To be sure, many such thinkers did have one blind spot regarding women.  Aristotle and Aquinas, for example, both assumed women’s generally limited capacity to attain excellence of an intellectual and political sort.  But we must be careful to distinguish between the argument about what human beings should aspire to, on the one hand, and a practical (mis)judgement about how likely any person is to reach the goal.  Those misjudgements rested on facts that would be hard to deny in any premodern society.  As none other than Simone de Beauvoir noted in the 1940s, going from one pregnancy to another in rapid succession did effectively rule women out of callings in which they would have displayed the qualities praised by male intellectuals.  This was a practical constraint, not a matter of content bias.

Indeed, if the traditions were inherently masculine, then one would expect men to adhere to them for longer.  The onslaught of modern liberalism has shown quite the opposite.  Usually men have led the way in breaking down traditional pieties and place-based certainties.  If masculine bias informed the traditions, then it led the way into nihilism just as feverishly.  Whether in South America or in China, I have seen many more or less traditional villages in which women hold the fort, often providing needed ballast, while men get taken in by the bright lights and laxity of the city.  I might even venture that, if we counted noses, we should probably find more traditionally minded women than men around the world.

A slightly different indictment of tradition is that even if the content is, in the abstract, gender-neutral, that it was articulated by men still gives it a certain perspective.  Tradition supposedly bears the thumbprints of Roman patricians with browbeaten wives or frustrated monks who shivered in mediæval abbeys.  I have no idea whether classics of philosophy and theology written by women would have been any different.  There are enough women intellectuals of all stripes today to suggest that they would not have been.  But such a claim about perspective slides easily into dangerous territory.  It amounts to treating any tradition of thought as the property of some people rather than others, as their lens for looking at the world or their club for beating others over the head.  That too many people in all ages have done so, we cannot deny.  It is tempting to be rigid and sanctimonious as a reason to avoid asking oneself hard questions.  No doubt many a condescending husband cited the scriptures and then told his wife she could not possibly understand them well enough to argue back.
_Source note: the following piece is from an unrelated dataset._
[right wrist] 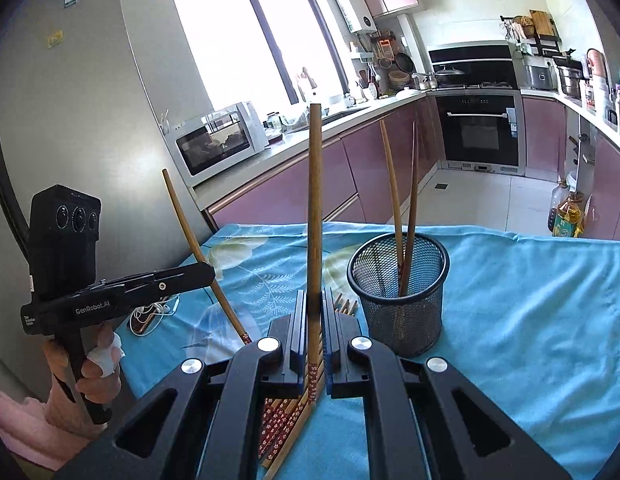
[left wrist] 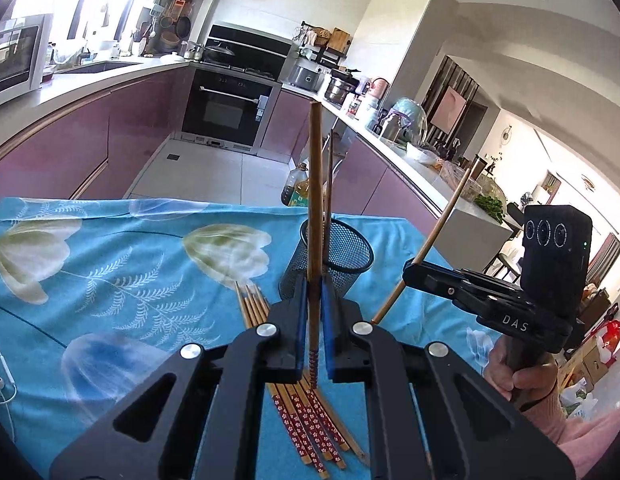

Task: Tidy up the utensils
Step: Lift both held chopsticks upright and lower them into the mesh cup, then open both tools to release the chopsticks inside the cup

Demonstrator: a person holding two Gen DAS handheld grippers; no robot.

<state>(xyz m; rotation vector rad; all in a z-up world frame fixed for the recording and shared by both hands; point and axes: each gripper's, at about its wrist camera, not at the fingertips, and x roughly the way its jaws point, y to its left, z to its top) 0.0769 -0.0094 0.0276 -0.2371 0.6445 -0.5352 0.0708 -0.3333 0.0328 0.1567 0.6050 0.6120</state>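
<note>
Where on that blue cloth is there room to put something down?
Bare tablecloth right of the mesh holder, and a wide stretch left of the loose chopsticks. It is crowded around the chopsticks, both grippers and the earphones.

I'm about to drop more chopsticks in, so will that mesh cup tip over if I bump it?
Probably, if bumped hard. The mesh cup looks thin and light, and stands loose on a soft cloth. Its two chopsticks rise far above the rim, leaning, so a knock up high could lever it over.
</note>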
But no sincere traditionalist could reduce a tradition to property in this way.  He–or she–would see a tradition as the embodiment of standards binding on human beings as such: not as something that we possess, but as something that should possess us.  It was the discerning and conscience-bound few, who took truth seriously, who stopped infanticide in Arabia in the seventh century, and who thundered indictments of slave-driving exploiters in the Americas in the seventeenth.  They did not do either for their own convenience.

And what of the household, where the progress-besotten tell us domestic tyranny was par for the course?  Where did the decent husbands of history come from?  Count noses again, and I suspect we shall find exactly what the enthusiasts of modernity deny.  Fixity can be an excuse for avoiding hard questions; but so too can vertigo.  The decent husbands of history were those who took truth seriously and held themselves to what it demanded even when difficult.  Their memory should not be lightly forgotten.  When we dance on the grave of tradition, sooner or later we lose our footing altogether.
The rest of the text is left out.